Mechanically activated hydrolysis of plant-derived proteins in food industry

Abstract
A poor consumption of important nutrients triggered a public interest in functional foods that contain easy-to-digest proteins. The present research features fractionation, mechanical activation, and enzymatic hydrolysis of pea protein. According to modern chemical methods, the protein content in the original pea biomass was 24.3% and its molecular weight distribution (MWD) was 5–135 kDa. Fractionation, or protein displacement, resulted in four fractions of biopolymers with different chemical composition, i.e. a different content of protein and carbohydrate molecules. The paper introduces some data on the enzymatic transformations of the substrate. A set of experiments made it possible to define the optimal conditions for the mechanical activation of pea biomass with proteolytic enzymes. The enzymes were obtained from Protosubtilin G3x, a complex enzyme preparation. When the substrate and the enzymes were mechanically activated together, it produced mechanocomposite, an intermediate product with increased reactivity. It increased the specific surface area by 3.2 times and doubled the crystallinity of the substrate.
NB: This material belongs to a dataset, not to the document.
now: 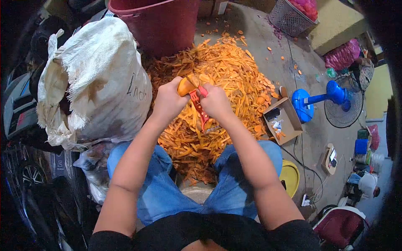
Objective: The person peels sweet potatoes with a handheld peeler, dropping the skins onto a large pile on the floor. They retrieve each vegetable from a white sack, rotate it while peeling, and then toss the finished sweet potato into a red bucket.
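My left hand [168,98] is closed around a thick orange carrot [186,85], one end of it pointing up and to the right. My right hand [217,102] grips a red peeler [198,108], whose perforated body hangs down from between the fingers. The peeler's head is up against the carrot; the exact contact of the blade cannot be made out. Below both hands spreads a large heap of orange peelings [234,67], reaching down between my knees.
A white woven sack [104,79] stands at left, a dark red tub [157,29] behind the heap. At right are a cardboard box [284,121], a blue fan [331,94], a yellow lid [290,179] and cables on the floor. A grey basket [291,19] stands farther back.
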`<action>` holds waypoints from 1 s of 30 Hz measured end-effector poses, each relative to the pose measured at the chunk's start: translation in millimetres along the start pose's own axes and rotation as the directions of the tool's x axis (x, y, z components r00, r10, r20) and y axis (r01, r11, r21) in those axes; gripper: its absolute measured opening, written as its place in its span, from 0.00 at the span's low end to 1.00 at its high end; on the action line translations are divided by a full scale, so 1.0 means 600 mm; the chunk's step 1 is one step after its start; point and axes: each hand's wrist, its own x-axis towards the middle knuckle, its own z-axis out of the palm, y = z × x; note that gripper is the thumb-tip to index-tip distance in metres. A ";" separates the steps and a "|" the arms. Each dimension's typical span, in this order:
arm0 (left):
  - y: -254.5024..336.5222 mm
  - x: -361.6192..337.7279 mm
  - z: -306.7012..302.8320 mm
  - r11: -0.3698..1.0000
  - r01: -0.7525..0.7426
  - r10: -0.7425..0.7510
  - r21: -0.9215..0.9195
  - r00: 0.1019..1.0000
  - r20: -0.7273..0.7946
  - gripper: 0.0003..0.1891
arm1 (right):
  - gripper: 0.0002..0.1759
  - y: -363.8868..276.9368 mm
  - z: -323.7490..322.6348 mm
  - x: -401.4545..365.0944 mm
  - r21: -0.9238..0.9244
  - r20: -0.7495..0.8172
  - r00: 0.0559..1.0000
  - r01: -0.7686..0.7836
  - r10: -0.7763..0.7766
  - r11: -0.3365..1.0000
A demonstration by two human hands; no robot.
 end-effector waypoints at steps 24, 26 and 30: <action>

As a result, the rate and yield of the subsequent enzymatic hydrolysis increased from 18% to 61%. The study determined the capacity of the substrate in relation to the enzyme preparation. Under optimal conditions, the pea hydrolysis destroyed protein molecules within two hours. After four hours of hydrolysis, no changes were detected. A polyacrylamide gel electrophoresis revealed non-hydrolysed protein molecules with MW ≈ 20 kDa. Presumably, they corresponded with legumin, which is resistant to neutral and alkaline proteases. The resulting hydrolysates were spray-dried to test their potential use as a food component. The product obtained by spray-drying had a monomodal distribution of particle sizes of spherical shape with adiameter of 5–20 μm.
Keywords
Mechanochemistry, mechanochemical activation, mechanocomposite, plant materials, enzymatic hydrolysis, destruction of protein molecules, polypeptides, amino acids, spray-drying
REFERENCES
  1. European Commission. Horizon 2020: Annual Monitoring Report. Publications Office of the European Union; 2015. DOI: https://doi.org/10.2777/32.
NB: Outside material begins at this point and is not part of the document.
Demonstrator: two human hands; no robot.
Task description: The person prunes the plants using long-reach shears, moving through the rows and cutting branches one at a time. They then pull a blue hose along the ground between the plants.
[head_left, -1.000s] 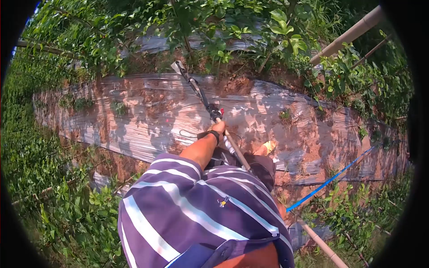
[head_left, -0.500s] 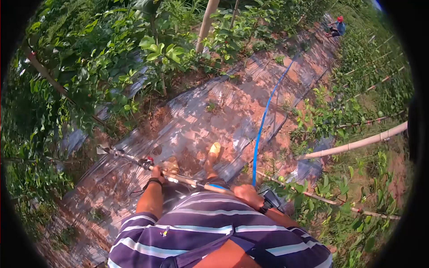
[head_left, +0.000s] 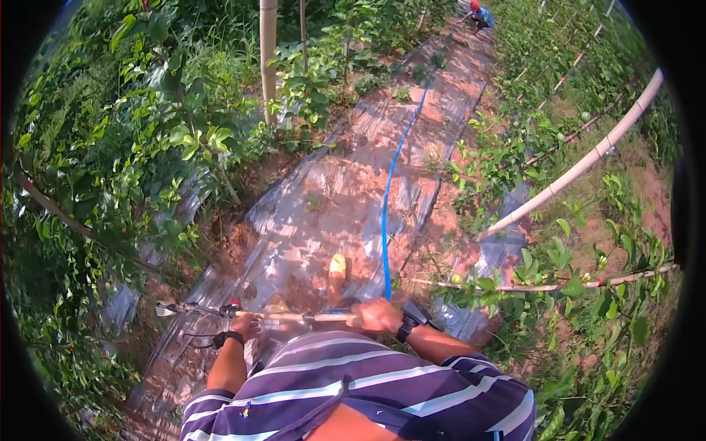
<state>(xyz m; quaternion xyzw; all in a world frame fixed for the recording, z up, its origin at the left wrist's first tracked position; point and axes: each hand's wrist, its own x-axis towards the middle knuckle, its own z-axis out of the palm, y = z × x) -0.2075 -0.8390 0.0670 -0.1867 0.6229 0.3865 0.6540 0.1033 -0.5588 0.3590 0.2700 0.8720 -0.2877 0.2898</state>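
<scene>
Right now both fists are clenched on the spray wand [head_left: 279, 316], which lies approx level across the person's front, just at the near end of the blue hose [head_left: 385, 213]. The right hand [head_left: 375, 316] wraps the wand's rear end, right under where the hose's near end comes in, fingers curled over & a black watch [head_left: 412, 323] on the wrist. The left hand [head_left: 244, 323] grips further fwd on the shaft, well left of the hose, w/ a black wristband [head_left: 228, 339] just behind it. A small red part sits on the shaft beside the left hand. The wand's tip sticks out past that hand, pointing away from the hose toward the plants on that side.

Nearer than the hands is a purple-&-white striped shirt [head_left: 353, 382]. A yellow shoe [head_left: 337, 264] stands just left of the hose's near end, on the silver plastic sheet [head_left: 316, 198]. The 2nd foot is closer to the wand & partly hidden.

The hose runs along the sheet away from the person, bending slightly, up the row. Left of the hose: a strip of red soil, then leafy vines [head_left: 147, 147] & an upright post [head_left: 268, 59]. Right of the hose: more vines, a pale pipe [head_left: 588, 158] slanting up & away, & a thin cane [head_left: 544, 287] lying approx level near the hose's near end. Beyond the hose's far end is another person [head_left: 478, 13] in a red cap & blue top, low to the ground, too small to tell more.
</scene>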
  2. Ulberth F, Maragkoudakis P, Czimbalmos A, Wollgast J, Rzychon M, Caldeira S, et al. Tomorrow’s healthy society. Research priorities for foods and diets: final report – Study. Luxemburg: Publications Office of the European Union; 2014. 116 p. DOI: https://doi.org/10.2788/1395.
  3. Bannikova AV, Evdokimov IA. The scientific and practical principles of creating products with increased protein content. Foods and Raw Materials. 2015;3(2):3–12. DOI: https://doi.org/10.12737/13114.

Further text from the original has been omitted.